_Exercise description_. Set down, please, without alteration, the lines of the entries below from the first through the one containing "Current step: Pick".

Records from a collection
------
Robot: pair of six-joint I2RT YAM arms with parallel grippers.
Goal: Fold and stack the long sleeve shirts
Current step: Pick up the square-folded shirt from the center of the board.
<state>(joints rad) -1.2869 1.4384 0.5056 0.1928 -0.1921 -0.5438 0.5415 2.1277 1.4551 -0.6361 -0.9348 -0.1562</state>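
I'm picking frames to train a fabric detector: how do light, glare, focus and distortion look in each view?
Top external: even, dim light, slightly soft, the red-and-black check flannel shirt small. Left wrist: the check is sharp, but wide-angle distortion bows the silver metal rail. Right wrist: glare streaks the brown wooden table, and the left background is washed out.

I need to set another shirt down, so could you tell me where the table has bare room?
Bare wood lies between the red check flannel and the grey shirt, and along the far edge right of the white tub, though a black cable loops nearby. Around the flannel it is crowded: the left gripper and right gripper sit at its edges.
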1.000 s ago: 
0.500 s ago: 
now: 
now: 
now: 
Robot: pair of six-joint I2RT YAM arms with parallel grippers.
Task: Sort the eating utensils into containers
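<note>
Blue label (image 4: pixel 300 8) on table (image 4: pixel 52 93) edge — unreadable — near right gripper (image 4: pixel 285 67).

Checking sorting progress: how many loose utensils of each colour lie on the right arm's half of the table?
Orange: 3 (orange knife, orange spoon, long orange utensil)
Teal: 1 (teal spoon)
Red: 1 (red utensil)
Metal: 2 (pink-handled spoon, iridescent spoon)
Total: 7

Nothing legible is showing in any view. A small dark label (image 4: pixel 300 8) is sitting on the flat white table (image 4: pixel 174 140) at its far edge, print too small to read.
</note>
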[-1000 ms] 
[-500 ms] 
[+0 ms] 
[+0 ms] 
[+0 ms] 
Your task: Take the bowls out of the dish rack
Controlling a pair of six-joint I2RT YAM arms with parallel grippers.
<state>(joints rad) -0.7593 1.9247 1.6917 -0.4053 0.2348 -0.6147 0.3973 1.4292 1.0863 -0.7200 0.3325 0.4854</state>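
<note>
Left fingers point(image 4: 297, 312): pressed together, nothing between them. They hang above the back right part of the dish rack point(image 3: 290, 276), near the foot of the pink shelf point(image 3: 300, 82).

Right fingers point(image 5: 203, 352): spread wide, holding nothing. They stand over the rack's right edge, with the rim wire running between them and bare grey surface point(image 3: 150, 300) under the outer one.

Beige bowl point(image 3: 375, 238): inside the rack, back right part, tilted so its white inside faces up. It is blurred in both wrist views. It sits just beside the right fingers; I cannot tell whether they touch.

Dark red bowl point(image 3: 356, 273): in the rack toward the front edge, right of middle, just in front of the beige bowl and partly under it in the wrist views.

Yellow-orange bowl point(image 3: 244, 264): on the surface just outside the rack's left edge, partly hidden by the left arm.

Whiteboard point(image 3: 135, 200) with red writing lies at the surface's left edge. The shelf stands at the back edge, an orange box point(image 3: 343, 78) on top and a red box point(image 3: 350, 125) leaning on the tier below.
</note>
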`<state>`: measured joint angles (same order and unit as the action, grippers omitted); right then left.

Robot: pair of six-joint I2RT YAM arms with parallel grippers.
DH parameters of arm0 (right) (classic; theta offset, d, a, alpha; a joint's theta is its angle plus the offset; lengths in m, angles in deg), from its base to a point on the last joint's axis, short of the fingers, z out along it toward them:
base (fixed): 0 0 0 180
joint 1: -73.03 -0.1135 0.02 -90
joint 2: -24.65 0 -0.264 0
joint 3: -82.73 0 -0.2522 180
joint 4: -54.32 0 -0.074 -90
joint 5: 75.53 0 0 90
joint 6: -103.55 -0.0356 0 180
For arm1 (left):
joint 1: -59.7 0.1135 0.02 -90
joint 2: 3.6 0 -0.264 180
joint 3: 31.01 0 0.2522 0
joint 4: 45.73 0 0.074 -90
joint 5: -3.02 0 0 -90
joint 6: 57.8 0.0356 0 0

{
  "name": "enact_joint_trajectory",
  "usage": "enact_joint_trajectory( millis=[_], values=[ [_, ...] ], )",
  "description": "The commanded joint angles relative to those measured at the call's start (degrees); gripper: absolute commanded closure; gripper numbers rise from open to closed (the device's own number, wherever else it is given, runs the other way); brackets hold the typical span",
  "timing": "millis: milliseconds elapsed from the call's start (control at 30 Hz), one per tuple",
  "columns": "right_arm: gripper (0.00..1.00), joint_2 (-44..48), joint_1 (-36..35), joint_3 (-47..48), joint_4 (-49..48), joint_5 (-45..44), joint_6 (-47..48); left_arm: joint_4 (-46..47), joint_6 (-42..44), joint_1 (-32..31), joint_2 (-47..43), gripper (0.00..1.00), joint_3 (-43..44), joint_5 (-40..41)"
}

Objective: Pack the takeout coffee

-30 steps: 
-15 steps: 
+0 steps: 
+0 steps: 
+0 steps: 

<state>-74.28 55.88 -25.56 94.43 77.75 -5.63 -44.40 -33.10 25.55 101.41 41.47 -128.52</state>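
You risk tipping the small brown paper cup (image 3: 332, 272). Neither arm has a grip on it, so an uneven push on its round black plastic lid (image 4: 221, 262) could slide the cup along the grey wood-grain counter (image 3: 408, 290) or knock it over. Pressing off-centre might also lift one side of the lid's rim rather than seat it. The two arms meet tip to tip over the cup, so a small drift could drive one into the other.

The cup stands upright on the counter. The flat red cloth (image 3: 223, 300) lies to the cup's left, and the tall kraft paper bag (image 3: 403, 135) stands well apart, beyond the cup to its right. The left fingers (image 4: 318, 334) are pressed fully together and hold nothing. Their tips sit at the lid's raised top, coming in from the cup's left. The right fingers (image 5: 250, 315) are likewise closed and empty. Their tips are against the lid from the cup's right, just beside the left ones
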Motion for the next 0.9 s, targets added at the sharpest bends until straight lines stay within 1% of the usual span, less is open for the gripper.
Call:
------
_Task output_.
Robot: pair of six-joint I2RT YAM arms with parallel grippers.
Goal: Fold and stack the long sleeve shirts
Current step: Pick up the square-folded shirt from the center of the board.

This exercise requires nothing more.